To keep pace with the current threat, it is critical that we begin constructing and fielding ballistic missile defense components that are best suited to counter a launch from the Middle East, just as our Alaska-based components are best suited to counter a long-range launch from North Korea. The administration has paved the way for the European Site Initiative through its negotiations with the Czechs and the Poles to base these components on European soil, and our allies recognize the value of such a system to their security. NATO endorsed the European Site Initiative at its recent summit in Bucharest, Romania, characterizing the initiative as “a substantial contribution to the protection of the allies.”

We have already been able to make upgrades to our network of early-warning radars to optimize them for support of European-based missile defense components. The government of the Czech Republic has already willingly agreed in principle to construct a radar system that will permit us to track ballistic missiles launched from the Middle East toward Europe or the United States, and we are working hard to conclude a similar agreement with the government of Poland that will permit us to base on Polish soil 10 interceptor missiles capable of shooting down a long-range missile launched from the Middle East.

If we cannot adequately fund military construction for the radar or the interceptor facilities in fiscal 2009, we will continue to delay fielding this tremendously important system because we will have no infrastructure in place to support it. We must also adequately fund the hardware and software that make up the European ballistic missile defense capability. These items will take significant time to acquire, and we need to begin investing in them now in order to have a defense in place to meet the threat by 2015, or perhaps sooner.

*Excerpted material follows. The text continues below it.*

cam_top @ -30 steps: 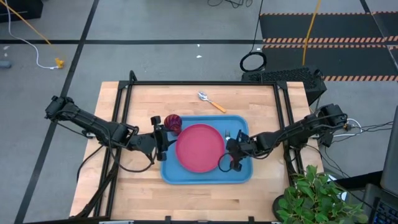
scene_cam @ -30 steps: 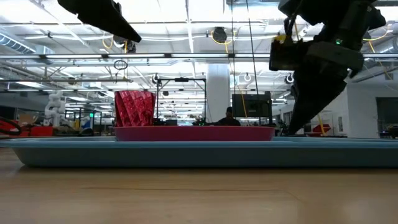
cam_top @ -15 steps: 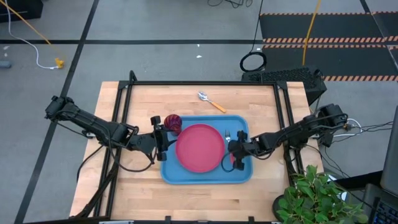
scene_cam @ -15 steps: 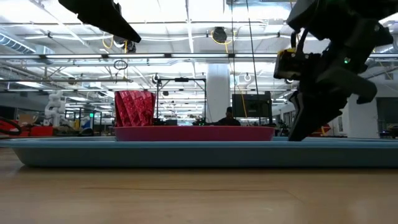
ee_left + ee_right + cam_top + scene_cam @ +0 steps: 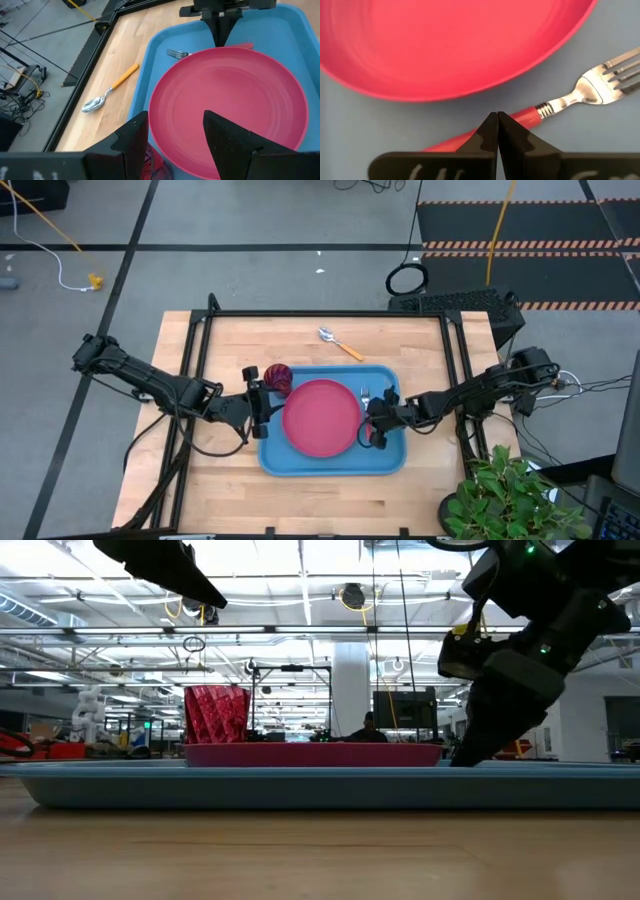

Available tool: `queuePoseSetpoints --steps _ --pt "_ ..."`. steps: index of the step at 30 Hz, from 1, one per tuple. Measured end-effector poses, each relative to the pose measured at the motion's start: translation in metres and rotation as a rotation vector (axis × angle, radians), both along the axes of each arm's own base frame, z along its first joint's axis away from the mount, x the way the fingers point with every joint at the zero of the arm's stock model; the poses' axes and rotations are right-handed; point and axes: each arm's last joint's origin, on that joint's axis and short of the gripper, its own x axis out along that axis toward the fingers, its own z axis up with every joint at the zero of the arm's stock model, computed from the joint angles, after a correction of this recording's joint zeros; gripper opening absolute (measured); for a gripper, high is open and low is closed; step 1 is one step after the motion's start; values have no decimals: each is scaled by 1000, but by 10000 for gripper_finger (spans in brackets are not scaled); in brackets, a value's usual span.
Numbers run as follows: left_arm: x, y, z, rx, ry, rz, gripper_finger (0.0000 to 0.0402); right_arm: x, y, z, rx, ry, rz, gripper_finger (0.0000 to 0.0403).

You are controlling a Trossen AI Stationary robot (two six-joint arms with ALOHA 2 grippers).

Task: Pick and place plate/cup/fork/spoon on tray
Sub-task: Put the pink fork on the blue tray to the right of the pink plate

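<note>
The blue tray (image 5: 290, 462) lies mid-table. The pinkish-red plate (image 5: 322, 417) rests flat in it. The dark red cup (image 5: 278, 378) stands upright at the tray's far left corner. The fork (image 5: 570, 97) lies flat on the tray floor, right of the plate. The orange-handled spoon (image 5: 340, 344) lies on the wood beyond the tray. My left gripper (image 5: 175, 130) is open and empty above the tray's left edge, next to the cup. My right gripper (image 5: 497, 117) is shut, its tips down at the fork's red handle. My right gripper's shut fingertips (image 5: 492, 125) stand on the middle of the fork's red handle (image 5: 525, 116), coming from above and slanting from the table's right. I cannot tell whether they touch it. The fork lies flat on the tray.
Black frame rails (image 5: 200, 350) run along the table's left, right and far sides. A potted plant (image 5: 510, 500) stands at the near right corner. Bare wood lies in front of the tray and around the spoon.
My right gripper has gone a little toward the table's far edge and down, to the fork's handle beside the plate. The fork, plate and cup have stayed in place.
</note>
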Motion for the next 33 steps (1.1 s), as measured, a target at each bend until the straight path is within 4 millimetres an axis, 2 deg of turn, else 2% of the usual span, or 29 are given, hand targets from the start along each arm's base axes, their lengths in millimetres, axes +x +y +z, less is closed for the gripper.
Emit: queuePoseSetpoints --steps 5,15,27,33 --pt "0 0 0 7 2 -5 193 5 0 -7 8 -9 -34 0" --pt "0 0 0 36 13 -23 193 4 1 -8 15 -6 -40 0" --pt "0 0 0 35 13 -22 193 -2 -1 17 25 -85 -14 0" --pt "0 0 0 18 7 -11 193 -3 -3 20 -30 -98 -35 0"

Our colleagues on the Senate Armed Services Committee have contemplated the challenge before us and they have shown considerable support for missile defense in their National Defense Authorization Act markup. It is my sincere hope that the House Armed Services Committee and the Appropriations committees in both chambers will match that support with the resolve to make these crucial investments. To refuse to adequately fund these programs risks demonstrating to our European allies that we do not take missile defense seriously, causing them to wonder whether they should, either. We also risk emboldening those countries who view the proliferation of ballistic missile and nuclear weapons technology as their hedge against U.S. security interests throughout the world.

When we consider the vital protection this investment affords to our war fighters, our homeland and our allies, it is clear that the United States cannot afford not to make the crucial investment in the missile defense systems that comprise our only defense against ballistic missiles. Acting now may avoid the unthinkable scenario of one day awakening to the grim reality of an enemy armed with nuclear missiles against which we and our allies have no defense.

Rep. Trent Franks (R-Ariz.) is a member of the Armed Services Committee.